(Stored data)
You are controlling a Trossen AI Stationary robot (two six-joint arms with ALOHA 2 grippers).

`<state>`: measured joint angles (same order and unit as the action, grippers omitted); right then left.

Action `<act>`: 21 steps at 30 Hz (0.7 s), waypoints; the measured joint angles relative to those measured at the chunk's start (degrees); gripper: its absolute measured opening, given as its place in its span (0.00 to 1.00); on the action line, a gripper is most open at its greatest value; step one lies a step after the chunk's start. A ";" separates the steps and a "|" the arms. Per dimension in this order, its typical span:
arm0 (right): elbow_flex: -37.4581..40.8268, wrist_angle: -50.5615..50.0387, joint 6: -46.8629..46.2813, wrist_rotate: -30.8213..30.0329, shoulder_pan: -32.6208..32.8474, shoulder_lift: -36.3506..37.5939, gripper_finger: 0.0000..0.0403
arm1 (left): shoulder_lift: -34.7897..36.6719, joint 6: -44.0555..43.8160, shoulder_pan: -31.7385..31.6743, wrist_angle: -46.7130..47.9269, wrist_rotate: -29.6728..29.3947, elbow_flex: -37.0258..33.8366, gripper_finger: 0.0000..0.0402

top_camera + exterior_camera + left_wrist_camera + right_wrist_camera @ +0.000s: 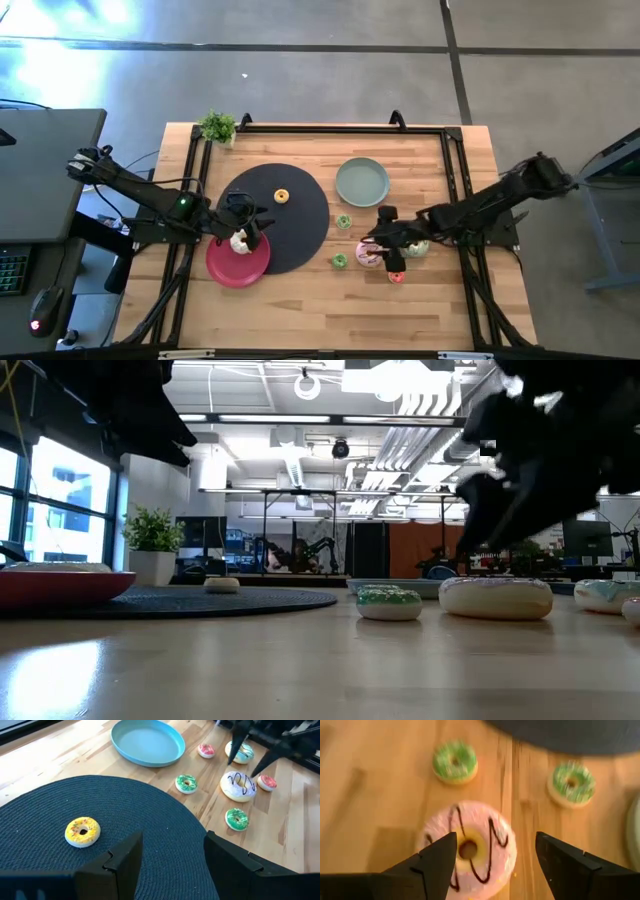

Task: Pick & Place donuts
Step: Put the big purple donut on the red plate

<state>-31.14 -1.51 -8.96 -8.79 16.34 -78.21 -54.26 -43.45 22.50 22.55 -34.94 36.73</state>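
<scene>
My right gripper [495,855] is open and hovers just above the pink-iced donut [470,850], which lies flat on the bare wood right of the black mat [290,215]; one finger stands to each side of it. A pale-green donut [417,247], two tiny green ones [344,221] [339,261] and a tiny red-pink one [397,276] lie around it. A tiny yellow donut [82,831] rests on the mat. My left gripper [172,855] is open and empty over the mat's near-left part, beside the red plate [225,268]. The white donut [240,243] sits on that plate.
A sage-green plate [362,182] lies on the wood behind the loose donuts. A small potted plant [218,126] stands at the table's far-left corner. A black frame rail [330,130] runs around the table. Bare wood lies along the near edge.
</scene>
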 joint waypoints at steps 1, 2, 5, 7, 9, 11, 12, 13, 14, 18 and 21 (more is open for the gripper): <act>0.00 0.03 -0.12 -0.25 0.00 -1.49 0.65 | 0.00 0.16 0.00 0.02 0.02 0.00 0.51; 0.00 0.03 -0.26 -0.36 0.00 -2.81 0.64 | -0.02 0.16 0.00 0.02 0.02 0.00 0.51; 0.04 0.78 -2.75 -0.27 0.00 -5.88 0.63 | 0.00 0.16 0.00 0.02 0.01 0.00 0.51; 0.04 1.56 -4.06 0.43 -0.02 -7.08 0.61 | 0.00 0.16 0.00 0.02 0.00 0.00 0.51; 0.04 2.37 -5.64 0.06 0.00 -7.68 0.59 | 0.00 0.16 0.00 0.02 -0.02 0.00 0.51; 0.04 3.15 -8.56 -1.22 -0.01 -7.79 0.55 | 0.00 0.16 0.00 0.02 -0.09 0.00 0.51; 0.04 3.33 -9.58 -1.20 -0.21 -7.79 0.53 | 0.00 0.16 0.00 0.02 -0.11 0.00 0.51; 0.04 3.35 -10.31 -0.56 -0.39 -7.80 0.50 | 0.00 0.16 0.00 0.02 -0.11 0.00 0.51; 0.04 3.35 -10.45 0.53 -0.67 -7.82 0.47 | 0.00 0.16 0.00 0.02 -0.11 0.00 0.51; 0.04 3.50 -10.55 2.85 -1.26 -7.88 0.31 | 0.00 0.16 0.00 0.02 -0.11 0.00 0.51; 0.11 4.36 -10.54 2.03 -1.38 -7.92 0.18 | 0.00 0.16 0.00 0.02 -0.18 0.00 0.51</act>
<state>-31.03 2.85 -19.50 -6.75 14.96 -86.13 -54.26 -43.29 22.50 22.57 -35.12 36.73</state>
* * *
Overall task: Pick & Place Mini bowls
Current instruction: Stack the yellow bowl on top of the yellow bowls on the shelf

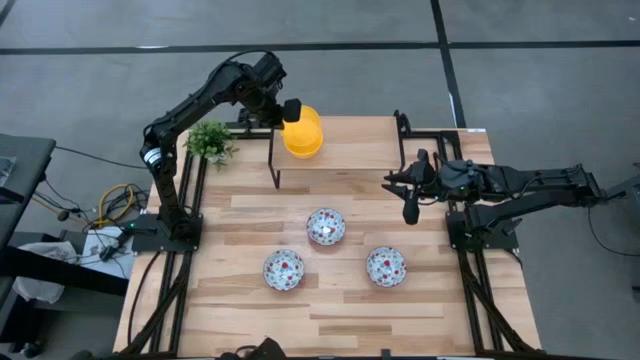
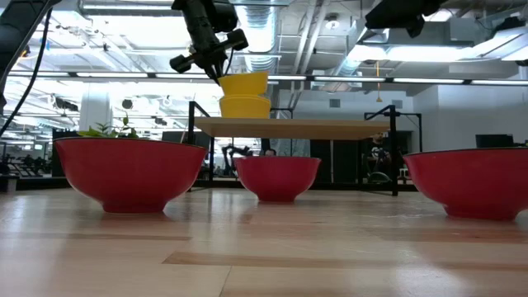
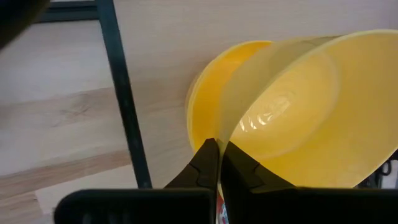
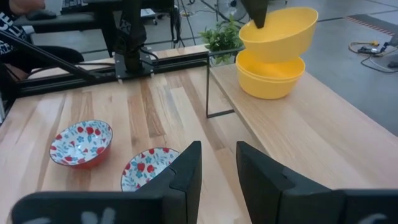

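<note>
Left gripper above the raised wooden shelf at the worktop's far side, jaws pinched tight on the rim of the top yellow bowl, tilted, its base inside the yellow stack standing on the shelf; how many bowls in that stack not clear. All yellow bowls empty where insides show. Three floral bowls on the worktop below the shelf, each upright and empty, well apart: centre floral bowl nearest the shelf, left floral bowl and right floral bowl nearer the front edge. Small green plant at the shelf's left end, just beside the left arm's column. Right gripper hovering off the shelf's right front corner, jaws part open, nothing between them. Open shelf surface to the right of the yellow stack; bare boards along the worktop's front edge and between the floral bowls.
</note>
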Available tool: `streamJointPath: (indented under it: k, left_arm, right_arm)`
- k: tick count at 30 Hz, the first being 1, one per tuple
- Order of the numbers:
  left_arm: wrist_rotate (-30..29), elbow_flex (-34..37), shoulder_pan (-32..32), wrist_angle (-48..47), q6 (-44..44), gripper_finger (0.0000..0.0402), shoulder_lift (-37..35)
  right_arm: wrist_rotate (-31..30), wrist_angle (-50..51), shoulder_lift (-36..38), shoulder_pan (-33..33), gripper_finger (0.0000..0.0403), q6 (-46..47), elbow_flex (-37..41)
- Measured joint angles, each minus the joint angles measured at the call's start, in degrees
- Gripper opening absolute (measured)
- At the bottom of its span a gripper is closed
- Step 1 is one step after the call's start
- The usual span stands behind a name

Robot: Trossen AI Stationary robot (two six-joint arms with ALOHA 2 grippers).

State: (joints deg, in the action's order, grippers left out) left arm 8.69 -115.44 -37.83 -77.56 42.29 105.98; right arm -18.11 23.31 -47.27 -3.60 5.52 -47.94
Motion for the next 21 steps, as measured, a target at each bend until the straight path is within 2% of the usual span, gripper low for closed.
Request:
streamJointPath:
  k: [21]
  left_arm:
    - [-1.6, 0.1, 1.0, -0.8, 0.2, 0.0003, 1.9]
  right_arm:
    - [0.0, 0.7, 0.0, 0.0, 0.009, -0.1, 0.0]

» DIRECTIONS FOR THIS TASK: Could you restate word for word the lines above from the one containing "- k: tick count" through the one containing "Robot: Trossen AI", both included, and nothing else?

» SOLUTION TO THE PROBLEM:
- k: tick count at 30 Hz, the first being 1, one per tuple
- Order of the numbers:
  left_arm: wrist_rotate (-30..29), elbow_flex (-34..37), shoulder_pan (-32..32), wrist_angle (-48..47), q6 (-44..44), gripper_finger (0.0000..0.0402), shoulder_lift (-37..35)
  right_arm: wrist_rotate (-31..30), wrist_angle (-50..51), shoulder_lift (-36..38), shoulder_pan (-33..33), gripper_finger (0.0000..0.0403), q6 (-46..47), elbow_flex (-37..41)
- Measured joint angles, each minus the joint angles measured at the call's start, in degrees
- Gripper opening absolute (measured)
- At the bottom of its span a gripper is closed
- Step 1 is one step after the call's start
- The usual span stands behind a name

Robot: Trossen AI Stationary robot (two six-joint arms with ALOHA 2 grippers).

The complete answer has been given.